(MATERIAL PROVIDED Opens)
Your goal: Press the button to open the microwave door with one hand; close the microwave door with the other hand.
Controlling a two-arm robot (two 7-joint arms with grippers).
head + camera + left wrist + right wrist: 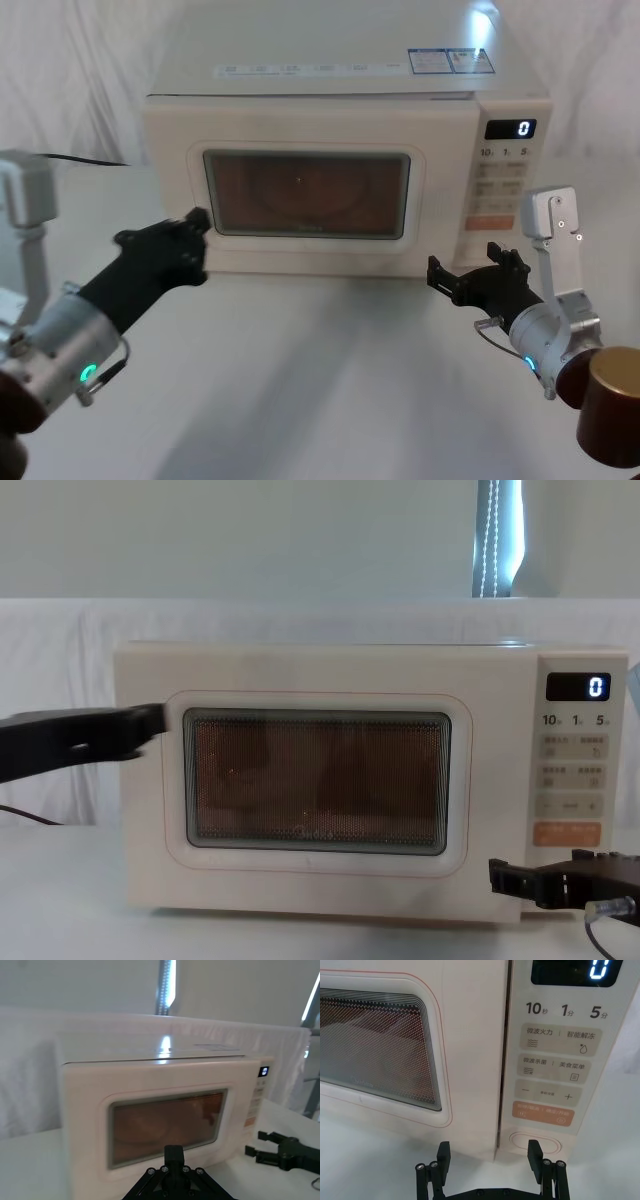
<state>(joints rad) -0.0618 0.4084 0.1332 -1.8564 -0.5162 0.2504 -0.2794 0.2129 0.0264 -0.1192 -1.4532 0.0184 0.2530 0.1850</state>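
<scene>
One microwave (340, 150) sits on our white counter (320, 380), its door (300, 190) flush with the front. Our left hand (197, 222) rests its tip against the door's left edge; we cannot tell how its fingers stand. Our right hand (489, 1155), spread wide, hovers just before the button (535, 1142) low on the panel.

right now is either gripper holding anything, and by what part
Nothing is held. The right gripper is open in front of the button; the left gripper is at the microwave door, gripping nothing.
</scene>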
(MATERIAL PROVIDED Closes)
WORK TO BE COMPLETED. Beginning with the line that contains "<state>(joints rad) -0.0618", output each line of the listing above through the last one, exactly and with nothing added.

EXERCISE RESPONSE.
<state>(joints rad) -0.0618 0.4084 0.1332 -1.8564 -0.5162 0.2504 -0.2794 0.2129 0.0264 -0.1192 -1.4532 0.0184 0.2530 0.1850</state>
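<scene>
One microwave (340, 150) sits on our white counter (320, 380), its door (300, 190) flush with the front. Our left hand (197, 222) rests its tip against the door's left edge; we cannot tell how its fingers stand. Our right hand (489, 1155), spread wide, hovers just before the button (535, 1142) low on the panel.

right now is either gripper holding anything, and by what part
Nothing is held. The right gripper is open in front of the button; the left gripper is at the microwave door, gripping nothing.
</scene>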

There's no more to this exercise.